Remove lines contains specific number of words - php

My question can be understood with an example given below :
Suppose This is the text file, which contains these lines :
hello this is my word file and this is line number 1
hello this is second line and this is some text
hello this is third line and again some text
jhasg djgha sdgasjhgdjasgh jdkh
sdhgfkjg sdjhgf sjkdghf sdhf
s hdg fjhsgd fjhgsdj gfj ksdgh
I want to get each line into a variable
then get all the words of that line into an array
then compare that array which contains words of that line WITH all the words of next lines
if the number of matches of words is more than 3 that line is deleted
so in the above example the output should be :
hello this is my word file and this is line number 1
jhasg djgha sdgasjhgdjasgh jdkh
sdhgfkjg sdjhgf sjkdghf sdhf
s hdg fjhsgd fjhgsdj gfj ksdgh
Because hello this is line is more than 3 words, so the lines containing those words are deleted. Please note that the first line is not deleted because it is unique....
I tried to code myself and created a mess which created 200mb text file with the unlimited number of first line text.
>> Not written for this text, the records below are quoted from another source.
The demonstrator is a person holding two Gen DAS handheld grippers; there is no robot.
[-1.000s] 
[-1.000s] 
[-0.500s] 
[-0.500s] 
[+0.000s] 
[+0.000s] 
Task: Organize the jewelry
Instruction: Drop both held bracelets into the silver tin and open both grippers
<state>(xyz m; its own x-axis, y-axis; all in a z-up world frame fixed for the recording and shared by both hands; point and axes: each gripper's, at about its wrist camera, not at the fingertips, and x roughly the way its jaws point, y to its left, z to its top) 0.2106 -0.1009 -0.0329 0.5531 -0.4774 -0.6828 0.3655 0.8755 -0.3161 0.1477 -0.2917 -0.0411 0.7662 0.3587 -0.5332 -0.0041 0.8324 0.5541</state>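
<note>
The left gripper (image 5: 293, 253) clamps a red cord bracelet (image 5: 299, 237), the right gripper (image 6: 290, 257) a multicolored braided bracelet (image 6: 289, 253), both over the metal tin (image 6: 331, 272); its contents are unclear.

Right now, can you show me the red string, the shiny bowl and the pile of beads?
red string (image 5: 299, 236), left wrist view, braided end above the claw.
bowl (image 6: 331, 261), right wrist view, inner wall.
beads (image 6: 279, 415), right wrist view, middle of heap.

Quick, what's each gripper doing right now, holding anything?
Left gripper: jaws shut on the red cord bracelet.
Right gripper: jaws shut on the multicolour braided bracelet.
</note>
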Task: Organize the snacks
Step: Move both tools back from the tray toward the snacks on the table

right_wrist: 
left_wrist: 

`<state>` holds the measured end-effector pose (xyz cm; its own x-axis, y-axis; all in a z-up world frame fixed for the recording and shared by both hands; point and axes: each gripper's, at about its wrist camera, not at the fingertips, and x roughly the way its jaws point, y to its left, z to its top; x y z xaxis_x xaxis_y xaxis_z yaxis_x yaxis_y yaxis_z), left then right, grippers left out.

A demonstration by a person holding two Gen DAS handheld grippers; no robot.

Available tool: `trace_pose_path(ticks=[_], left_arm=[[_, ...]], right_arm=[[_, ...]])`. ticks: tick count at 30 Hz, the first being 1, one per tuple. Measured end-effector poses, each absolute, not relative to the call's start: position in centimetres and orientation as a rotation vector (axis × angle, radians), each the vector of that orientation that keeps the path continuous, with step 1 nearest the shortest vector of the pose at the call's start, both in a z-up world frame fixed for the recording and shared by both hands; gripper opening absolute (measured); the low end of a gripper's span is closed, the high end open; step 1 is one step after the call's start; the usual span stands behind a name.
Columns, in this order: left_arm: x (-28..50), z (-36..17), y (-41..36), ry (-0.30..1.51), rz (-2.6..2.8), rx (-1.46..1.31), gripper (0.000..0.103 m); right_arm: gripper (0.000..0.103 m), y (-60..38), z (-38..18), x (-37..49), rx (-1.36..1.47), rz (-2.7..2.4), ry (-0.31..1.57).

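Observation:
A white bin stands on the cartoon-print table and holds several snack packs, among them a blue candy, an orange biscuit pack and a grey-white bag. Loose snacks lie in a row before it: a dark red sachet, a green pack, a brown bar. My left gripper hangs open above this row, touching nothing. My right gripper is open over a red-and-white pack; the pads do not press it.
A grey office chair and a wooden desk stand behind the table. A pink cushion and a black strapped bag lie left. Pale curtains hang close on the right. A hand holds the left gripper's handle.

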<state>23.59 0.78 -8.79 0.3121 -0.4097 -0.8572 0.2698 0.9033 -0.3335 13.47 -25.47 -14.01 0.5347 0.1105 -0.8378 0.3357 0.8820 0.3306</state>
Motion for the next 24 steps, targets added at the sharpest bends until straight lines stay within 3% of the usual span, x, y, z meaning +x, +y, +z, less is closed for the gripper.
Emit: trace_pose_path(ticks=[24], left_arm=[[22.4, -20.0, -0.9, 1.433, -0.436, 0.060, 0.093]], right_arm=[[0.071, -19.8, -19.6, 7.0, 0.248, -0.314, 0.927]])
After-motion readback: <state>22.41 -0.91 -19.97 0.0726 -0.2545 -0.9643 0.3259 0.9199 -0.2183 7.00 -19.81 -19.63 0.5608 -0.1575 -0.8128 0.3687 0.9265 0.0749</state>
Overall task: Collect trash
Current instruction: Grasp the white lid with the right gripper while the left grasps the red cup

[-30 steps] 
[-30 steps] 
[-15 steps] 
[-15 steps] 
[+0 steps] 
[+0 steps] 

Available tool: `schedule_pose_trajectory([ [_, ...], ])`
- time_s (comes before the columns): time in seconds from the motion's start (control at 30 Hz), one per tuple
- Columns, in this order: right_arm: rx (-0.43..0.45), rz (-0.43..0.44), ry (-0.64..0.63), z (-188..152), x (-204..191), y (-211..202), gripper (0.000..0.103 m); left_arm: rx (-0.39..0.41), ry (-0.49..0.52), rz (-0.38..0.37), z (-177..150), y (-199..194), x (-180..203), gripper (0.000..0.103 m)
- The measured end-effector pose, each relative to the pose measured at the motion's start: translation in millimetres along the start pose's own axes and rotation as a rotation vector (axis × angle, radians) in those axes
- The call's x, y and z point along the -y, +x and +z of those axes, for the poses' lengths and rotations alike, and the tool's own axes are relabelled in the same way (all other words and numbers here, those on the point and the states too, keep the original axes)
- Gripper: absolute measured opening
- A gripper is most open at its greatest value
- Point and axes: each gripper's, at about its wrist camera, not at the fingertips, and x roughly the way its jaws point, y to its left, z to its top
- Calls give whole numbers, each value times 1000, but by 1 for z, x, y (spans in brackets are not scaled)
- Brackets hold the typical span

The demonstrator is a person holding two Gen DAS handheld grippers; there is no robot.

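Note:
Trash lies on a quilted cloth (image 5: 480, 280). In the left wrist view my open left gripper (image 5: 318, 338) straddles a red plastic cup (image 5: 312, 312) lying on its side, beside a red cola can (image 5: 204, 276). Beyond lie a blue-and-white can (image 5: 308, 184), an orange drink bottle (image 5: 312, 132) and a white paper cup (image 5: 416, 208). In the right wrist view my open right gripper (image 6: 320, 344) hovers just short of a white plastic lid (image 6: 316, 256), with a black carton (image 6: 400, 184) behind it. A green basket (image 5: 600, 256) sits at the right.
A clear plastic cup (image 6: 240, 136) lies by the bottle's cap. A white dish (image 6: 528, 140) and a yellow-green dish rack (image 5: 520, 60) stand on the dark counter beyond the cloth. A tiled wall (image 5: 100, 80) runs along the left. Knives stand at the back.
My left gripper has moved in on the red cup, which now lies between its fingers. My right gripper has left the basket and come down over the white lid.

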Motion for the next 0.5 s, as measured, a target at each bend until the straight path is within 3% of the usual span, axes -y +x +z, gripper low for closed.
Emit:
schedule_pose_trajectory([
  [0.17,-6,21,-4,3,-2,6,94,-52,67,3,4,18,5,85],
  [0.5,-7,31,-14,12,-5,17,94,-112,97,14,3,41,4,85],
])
Anyways here is the code, dont execute it else you can end up having your hard disk full.
<?php
$fileA = fopen("names.txt", "r");
$fileB = fopen("anothernames.txt", "r");
$fileC = fopen("uniquenames.txt", "w");
while(!feof($fileA))
{
$line = fgets($fileA);
$words = explode(" ", $line);
$size = count($words);
while(!feof($fileA))
{
$line1 = fgets($fileB);
$words1 = explode(" ", $line1);
$size1 = count($words1);
$c=0;
for($i=0; $i<$size; $i++)
{
for($j=0; $j<$size1; $j++)
{
if($words[$i]==$words1[$j])
$c++;
}
}
if($c<3)
fwrite($fileC, $line);
}
}
fclose($fileA);
fclose($fileB);
fclose($fileC);
?>
Thanks

An easy approach would be the following:
read all the lines, using file()
create an array, containing the sentence, indexed by each word.
finally build a blacklist of every sentence which appears in any of the arrays, counting more than 3 entries for any word.
Then print every line, except the blacklisted:
Example:
<?php
$lines = array("hello this is my word file and this is line number 1",
"hello this is second line and this is some text",
"hello this is third line and again some text",
"jhasg djgha sdgasjhgdjasgh jdkh",
"sdhgfkjg sdjhgf sjkdghf sdhf",
"s hdg fjhsgd fjhgsdj gfj ksdgh");
//$lines = file("path/to/file");
$result = array();
//build "count-per-word" array
foreach ($lines AS $line){
$words = explode(" ", $line);
foreach ($words AS $word){
$word = strtolower($word);
if (isset($result[$word]))
$result[$word][] = $line;
else
$result[$word] = array($line);
}
}
//Blacklist each sentence, containing a word appearing in 3 sentences.
$blacklist = array();
foreach ($result AS $word => $entries){
if (count($entries) >= 3){
foreach($entries AS $entry){
$blacklist[] = $entry;
}
}
}
//list all not blacklisted.
foreach ($lines AS $line){
if (!in_array($line, $blacklist))
echo $line."<br />";
}
?>
Output:
jhasg djgha sdgasjhgdjasgh jdkh
sdhgfkjg sdjhgf sjkdghf sdhf
s hdg fjhsgd fjhgsdj gfj ksdgh
Note, that this will also blacklist a single sentence containing 3 times the same word, such as "Foo Foo Foo bar".
To aovid this, check if the line is already "known" for a certain word before pushing it to the array:
foreach ($words AS $word){
if (isset($result[$word])){
if (!in_array($line, $result[$word])){
$result[$word][] = $line;
}
}else
$result[$word] = array($line);
}

#second
while(!feof($fileA))
#should be
while(!feof($fileB))
and
if($c<3)
fwrite($fileC, $line);
#should
if($c<3){
fwrite($fileC, $line);
continue 2;
}
but
then compare that array which contains words of that line WITH all the words of next lines
makes only sence when you compare the file with itself!
EDIT:my post makes no sence at all, read note from prev post!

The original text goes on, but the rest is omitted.